#### [Exercise description]
Please restate every entry exactly. Leave out the pictures.

#### [Data supplied]
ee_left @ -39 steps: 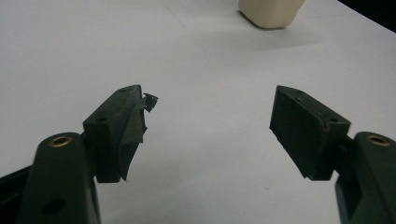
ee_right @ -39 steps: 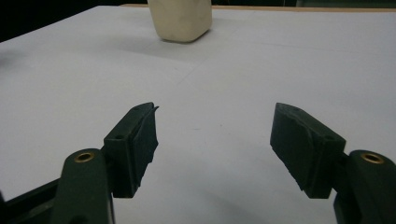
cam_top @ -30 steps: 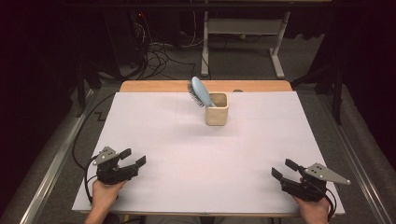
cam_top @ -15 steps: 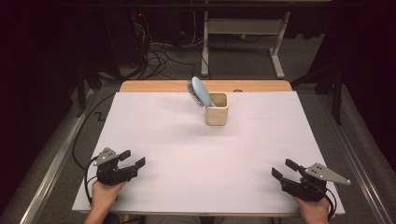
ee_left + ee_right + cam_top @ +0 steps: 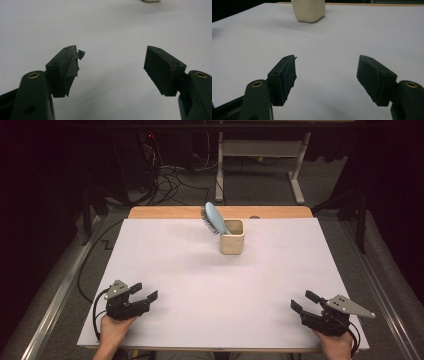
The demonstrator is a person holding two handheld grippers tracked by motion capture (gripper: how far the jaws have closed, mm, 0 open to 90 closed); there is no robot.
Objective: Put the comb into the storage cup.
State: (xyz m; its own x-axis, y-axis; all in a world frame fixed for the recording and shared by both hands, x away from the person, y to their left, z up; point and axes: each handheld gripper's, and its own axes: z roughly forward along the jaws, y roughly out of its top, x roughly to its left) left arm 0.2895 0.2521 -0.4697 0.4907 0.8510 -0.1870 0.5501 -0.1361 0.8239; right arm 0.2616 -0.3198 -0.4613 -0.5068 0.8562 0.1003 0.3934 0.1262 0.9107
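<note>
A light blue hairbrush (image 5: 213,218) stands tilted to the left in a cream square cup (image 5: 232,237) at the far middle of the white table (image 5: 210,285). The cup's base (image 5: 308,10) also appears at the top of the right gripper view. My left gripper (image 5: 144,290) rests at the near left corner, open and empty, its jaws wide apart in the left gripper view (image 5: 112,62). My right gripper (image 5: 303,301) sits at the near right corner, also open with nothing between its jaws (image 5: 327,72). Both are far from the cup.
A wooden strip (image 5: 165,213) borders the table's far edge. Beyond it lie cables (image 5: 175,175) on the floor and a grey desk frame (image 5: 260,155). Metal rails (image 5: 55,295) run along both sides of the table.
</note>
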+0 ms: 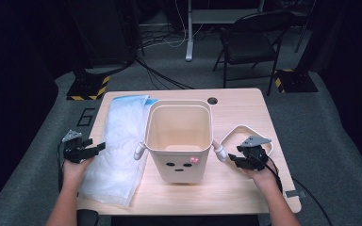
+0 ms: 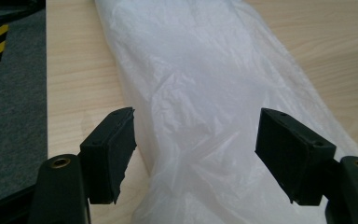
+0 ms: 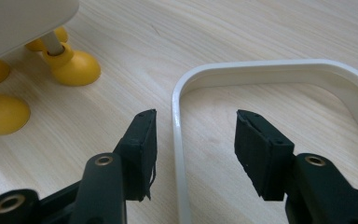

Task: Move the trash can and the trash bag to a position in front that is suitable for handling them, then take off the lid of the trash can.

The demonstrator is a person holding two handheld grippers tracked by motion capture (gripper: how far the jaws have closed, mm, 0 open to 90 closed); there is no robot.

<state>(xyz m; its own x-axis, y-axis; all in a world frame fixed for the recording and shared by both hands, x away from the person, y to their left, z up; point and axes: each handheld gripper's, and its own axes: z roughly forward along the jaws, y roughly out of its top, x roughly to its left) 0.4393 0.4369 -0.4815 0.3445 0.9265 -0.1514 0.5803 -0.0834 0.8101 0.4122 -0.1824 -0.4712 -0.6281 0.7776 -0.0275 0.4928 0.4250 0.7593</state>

#### [Problem solution]
ee_left @ -39 steps: 
ee_right @ -39 steps: 
cam_top @ -30 steps: 
cam_top @ -15 steps: 
ee_left + ee_right + cam_top @ +0 steps: 
The demonstrator is a person holding two handheld grippers tracked by motion capture (gripper: how far the jaws have closed, mm, 0 open to 90 closed); there is no robot.
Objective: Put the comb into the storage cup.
State: (xyz m; its own x-axis, y-axis; all in a world frame fixed for the recording and shared by both hands, x away from the person, y to their left, z up; point and axes: each handheld gripper's, and its own axes: z roughly forward along the jaws, y roughly out of its top, x roughly to its left) left arm 0.2895 0.2521 -0.4697 0.4907 0.8510 -0.1870 0.5501 -0.1361 0.8239; right arm 0.2616 -0.3198 -0.4613 -0.5068 0.8562 0.1003 0.3934 0.1262 0.9107
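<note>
A light blue hairbrush (image 5: 213,218) stands tilted to the left in a cream square cup (image 5: 232,237) at the far middle of the white table (image 5: 210,285). The cup's base (image 5: 308,10) also appears at the top of the right gripper view. My left gripper (image 5: 144,290) rests at the near left corner, open and empty, its jaws wide apart in the left gripper view (image 5: 112,62). My right gripper (image 5: 303,301) sits at the near right corner, also open with nothing between its jaws (image 5: 327,72). Both are far from the cup.
A wooden strip (image 5: 165,213) borders the table's far edge. Beyond it lie cables (image 5: 175,175) on the floor and a grey desk frame (image 5: 260,155). Metal rails (image 5: 55,295) run along both sides of the table.
</note>
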+0 ms: 
+0 ms: 
+0 ms: 

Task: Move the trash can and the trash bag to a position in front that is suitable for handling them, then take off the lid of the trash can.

The demonstrator is a person holding two handheld grippers tracked by motion capture (gripper: how far the jaws have closed, mm, 0 open to 90 closed); there is no robot.

<state>(xyz m; its own x-axis, y-axis; all in a world frame fixed for the recording and shared by both hands, x away from the person, y to their left, z up; point and axes: each handheld gripper's, and its own axes: z roughly forward along the jaws, y roughly out of its top, x roughly to its left) 0.4393 0.4369 -0.4815 0.3445 0.9265 -0.1514 0.5803 -0.0834 0.8101 0.4122 -0.1824 -0.4712 -0.6281 0.7776 -0.0275 0.4928 0.4250 0.7593</state>

That concludes the response.